Articolo 18. La delusione degli industriali: ci aspettavamo più coraggio

Mercoledì 1 Ottobre 2014 di Giusy Franzese
Raccontano che ai piani alti di viale dell'Astronomia l'altro pomeriggio fossero incollati ai video per seguire in diretta streaming l'intervento del premier alla direzione del Pd. Non c'era il presidente Squinzi, ma le linee operative subito sotto di lui erano lì, pronte a prendere appunti. Raccontano anche che, quando Renzi parlando del superamento dell'articolo 18 ha salvato la possibilità del reintegro per i licenziamenti disciplinari ingiustificati, sono rimasti tutti basiti. Non se l'aspettavano, soprattutto dopo gli annunci roboanti (anche troppo) fatti fino alla sera prima.
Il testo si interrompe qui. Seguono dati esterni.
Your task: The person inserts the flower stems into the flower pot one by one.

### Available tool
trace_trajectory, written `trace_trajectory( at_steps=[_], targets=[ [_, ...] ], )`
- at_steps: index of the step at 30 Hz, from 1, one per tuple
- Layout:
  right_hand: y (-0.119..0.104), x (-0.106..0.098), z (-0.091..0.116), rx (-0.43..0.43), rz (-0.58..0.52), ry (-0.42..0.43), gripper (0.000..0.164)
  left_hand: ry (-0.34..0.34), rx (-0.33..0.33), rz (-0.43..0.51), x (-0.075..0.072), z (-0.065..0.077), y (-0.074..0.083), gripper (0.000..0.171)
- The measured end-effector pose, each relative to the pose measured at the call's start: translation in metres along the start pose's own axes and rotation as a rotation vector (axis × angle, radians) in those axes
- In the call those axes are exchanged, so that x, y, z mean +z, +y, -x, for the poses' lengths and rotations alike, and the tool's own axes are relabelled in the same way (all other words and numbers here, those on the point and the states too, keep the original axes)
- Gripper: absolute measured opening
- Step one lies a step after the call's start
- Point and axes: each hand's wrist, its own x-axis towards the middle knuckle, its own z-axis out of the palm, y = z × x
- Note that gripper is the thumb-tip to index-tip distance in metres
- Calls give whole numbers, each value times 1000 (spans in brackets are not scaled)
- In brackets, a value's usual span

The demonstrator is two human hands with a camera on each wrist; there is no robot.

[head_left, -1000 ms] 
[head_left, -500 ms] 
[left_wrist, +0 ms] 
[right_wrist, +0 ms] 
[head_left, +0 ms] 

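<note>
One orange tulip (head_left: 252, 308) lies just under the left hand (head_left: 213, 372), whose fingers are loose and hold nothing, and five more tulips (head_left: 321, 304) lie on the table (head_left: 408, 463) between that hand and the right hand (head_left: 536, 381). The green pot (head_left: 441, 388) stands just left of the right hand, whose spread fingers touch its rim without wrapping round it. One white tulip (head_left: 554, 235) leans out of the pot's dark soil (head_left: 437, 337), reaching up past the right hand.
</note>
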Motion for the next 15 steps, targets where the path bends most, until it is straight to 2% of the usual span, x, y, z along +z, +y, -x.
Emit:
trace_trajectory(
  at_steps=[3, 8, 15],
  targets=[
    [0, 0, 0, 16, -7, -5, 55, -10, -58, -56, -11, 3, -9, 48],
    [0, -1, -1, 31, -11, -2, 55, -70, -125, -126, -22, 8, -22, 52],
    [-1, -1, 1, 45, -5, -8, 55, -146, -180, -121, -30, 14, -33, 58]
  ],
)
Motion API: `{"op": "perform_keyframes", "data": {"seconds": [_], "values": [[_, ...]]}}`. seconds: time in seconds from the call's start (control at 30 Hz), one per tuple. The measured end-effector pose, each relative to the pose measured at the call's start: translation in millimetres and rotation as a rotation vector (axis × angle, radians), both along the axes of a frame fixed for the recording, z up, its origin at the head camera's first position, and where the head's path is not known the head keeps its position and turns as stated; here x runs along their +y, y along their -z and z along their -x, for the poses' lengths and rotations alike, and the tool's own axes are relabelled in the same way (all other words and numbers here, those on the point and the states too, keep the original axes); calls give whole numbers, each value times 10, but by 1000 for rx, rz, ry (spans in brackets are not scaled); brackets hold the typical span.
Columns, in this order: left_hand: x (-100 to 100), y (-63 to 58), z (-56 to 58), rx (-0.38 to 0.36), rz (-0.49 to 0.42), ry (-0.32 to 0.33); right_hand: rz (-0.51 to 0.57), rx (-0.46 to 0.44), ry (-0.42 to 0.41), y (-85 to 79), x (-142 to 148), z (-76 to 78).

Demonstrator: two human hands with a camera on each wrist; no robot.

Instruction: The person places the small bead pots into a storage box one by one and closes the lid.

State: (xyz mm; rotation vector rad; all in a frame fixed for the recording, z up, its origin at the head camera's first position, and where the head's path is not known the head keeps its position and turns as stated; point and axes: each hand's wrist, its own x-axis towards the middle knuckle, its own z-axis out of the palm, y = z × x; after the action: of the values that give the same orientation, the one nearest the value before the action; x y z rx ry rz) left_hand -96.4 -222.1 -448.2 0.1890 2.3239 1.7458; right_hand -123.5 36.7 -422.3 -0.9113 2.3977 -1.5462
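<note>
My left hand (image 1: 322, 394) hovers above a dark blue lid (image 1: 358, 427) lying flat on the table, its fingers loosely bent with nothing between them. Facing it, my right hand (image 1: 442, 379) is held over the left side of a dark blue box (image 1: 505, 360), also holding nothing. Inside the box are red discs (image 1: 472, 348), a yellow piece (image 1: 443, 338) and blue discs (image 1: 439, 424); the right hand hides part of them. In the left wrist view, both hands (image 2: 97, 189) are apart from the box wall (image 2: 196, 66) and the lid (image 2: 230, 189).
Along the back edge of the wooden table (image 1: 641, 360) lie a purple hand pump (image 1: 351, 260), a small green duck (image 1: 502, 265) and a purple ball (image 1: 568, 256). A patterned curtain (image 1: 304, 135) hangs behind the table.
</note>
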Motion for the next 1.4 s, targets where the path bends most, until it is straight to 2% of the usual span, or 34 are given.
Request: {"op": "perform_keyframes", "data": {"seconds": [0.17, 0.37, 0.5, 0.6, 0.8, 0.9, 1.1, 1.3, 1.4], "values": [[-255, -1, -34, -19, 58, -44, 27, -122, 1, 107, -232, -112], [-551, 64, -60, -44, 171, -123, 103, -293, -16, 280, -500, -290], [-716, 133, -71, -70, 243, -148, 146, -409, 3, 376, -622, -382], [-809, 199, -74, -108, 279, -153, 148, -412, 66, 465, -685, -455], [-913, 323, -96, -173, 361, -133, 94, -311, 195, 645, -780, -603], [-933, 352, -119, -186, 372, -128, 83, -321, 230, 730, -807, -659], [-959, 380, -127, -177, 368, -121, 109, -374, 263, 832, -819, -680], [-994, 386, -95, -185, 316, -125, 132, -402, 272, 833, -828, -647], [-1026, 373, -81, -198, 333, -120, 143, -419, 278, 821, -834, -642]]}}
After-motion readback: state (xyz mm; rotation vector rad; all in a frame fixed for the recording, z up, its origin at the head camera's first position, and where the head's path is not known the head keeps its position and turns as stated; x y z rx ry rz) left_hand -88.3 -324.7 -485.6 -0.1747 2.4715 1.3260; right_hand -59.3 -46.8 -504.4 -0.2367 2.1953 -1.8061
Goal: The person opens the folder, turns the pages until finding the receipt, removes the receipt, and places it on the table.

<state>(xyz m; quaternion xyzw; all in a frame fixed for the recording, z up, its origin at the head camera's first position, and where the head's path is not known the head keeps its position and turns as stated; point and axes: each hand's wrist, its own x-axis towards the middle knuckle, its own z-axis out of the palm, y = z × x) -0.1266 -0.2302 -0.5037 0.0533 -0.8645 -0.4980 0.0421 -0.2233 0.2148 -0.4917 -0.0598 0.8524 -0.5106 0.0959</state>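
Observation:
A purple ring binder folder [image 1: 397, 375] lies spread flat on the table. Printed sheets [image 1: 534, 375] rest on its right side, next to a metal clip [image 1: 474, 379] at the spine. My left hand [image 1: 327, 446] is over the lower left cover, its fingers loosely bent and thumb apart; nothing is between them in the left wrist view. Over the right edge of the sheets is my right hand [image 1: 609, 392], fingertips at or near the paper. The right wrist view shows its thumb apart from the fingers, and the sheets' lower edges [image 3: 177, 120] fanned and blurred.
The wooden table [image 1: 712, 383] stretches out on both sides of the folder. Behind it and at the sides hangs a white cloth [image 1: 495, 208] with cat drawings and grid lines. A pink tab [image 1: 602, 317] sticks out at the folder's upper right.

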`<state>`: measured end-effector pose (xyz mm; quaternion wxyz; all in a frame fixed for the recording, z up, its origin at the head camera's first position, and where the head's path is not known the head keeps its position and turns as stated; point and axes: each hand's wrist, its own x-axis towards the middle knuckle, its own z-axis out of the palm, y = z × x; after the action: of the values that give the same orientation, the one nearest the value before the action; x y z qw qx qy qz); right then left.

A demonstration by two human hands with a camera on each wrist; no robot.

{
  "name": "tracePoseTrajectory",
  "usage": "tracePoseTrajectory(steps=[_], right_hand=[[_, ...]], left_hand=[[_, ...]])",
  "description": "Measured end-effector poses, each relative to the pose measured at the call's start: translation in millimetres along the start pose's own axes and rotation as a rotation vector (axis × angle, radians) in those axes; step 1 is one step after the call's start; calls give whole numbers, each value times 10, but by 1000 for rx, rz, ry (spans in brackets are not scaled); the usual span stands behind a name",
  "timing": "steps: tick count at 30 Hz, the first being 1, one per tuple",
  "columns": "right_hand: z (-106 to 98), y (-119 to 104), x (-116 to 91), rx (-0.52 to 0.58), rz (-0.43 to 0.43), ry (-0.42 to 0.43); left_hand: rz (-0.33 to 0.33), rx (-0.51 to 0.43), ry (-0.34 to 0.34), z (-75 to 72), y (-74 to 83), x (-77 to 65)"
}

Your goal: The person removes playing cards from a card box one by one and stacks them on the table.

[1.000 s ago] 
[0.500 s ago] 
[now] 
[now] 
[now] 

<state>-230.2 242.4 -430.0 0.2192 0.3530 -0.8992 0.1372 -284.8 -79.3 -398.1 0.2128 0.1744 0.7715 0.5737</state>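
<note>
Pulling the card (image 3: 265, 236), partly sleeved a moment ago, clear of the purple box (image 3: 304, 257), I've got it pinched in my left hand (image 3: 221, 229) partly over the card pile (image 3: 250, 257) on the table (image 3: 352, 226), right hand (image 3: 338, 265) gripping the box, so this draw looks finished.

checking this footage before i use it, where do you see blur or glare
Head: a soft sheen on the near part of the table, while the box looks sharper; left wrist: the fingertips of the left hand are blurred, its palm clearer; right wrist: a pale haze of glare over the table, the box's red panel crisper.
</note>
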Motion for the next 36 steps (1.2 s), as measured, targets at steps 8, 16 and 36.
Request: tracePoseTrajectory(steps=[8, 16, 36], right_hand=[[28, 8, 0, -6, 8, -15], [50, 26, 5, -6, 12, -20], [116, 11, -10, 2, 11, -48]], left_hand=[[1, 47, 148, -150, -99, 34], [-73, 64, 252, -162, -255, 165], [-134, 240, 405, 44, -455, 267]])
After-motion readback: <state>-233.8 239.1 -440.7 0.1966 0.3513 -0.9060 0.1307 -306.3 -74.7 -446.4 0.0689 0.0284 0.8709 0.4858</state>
Certo, abolire il reintegro anche per i licenziamenti economici insussistenti, è un passo avanti rispetto alla legge Fornero. Ma è anche un passo indietro rispetto alle intenzioni annunciate. E ora il timore è che l'istinto riformista del premier possa attenuarsi, perdersi tra le nebbie dei compromessi e delle mediazioni. Che fine ha fatto - si chiedevano delusi a viale dell'Astronomia - quel Renzi che due settimane fa si rivolgeva in un video al Paese per replicare a chi lo accusava di essere la nuova Thatcher?



Il ministro del Welfare, Giuliano Poletti, aveva assicurato: «Non accetteremo soluzioni pasticciate». Il dubbio ora sembra lecito. «È un film già visto. Tra un passaggio parlamentare e l'altro, tra emendamenti appositamente vaghi e decreti attuativi imprecisi, alla fine si rischia che anche il reintegro per i licenziamenti economici in qualche modo rientrerà dalle finestre dei tribunali. E l'incertezza continuerà a regnare sovrana. Ci aspettavamo più coraggio» osserva una fonte.



ANTENNE DRITTE

Per dare una scossa positiva all'occupazione, per convincere gli imprenditori italiani ma anche quelli esteri a investire e assumere - ieri l'ennesima classifica che ci mette agli ultimi posti per attrattività - servono regole più semplici e un taglio alla burocrazia inutile. Basterà l'annunciata migliore «definizione dei confini» fatta sia da Renzi che da Poletti dei casi di reintegro (per discriminazione e per motivi disciplinari) a dare questa maggiore certezza? Mettere a punto una casistica esaustiva è difficile, resta sempre il rischio che qualcosa rimanga fuori. E sarà sempre preferibile il contratto a tempo determinato.



Per ora però sono solo “umori”. Nessuna valutazione ufficiale. Prima di esprimere un giudizio Confindustria vuole capire dove effettivamente si andrà a parare. E per questo servono i testi: dell'eventuale nuovo emendamento governativo ma anche dei decreti delegati. Ma le preoccupazioni non si limitano all'articolo 18. Antenne dritte anche per lo sfoltimento dei contratti: più che ridurre la flessibilità in entrata - è il ragionamento - sarebbe opportuno combattere gli abusi. E infine l'ipotesi di trasferire una parte del Tfr in busta paga: tutti sanno che le imprese utilizzano questi soldi per una maggiore disponibilità di liquidità.



Le piccole, alla sola idea, tremano. Ma anche quelle sopra i 50 dipendenti (dove già ora il Tfr o va ai fondi previdenziali o è gestito dall'Inps) sono perplesse: come si concilia questa ipotesi con la volontà di far crescere i fondi previdenziali? E poi: l'Inps gestisce un flusso annuale di quasi 6 miliardi di euro, toglierne anche la metà, significa creare “un buco” nei conti di 3 miliardi. Insomma, quello che preoccupa Confindustria è il pericolo di un percorso altalenante, il rischio che non si riesca a completare quella svolta in grado di far ritornare in pista il Paese.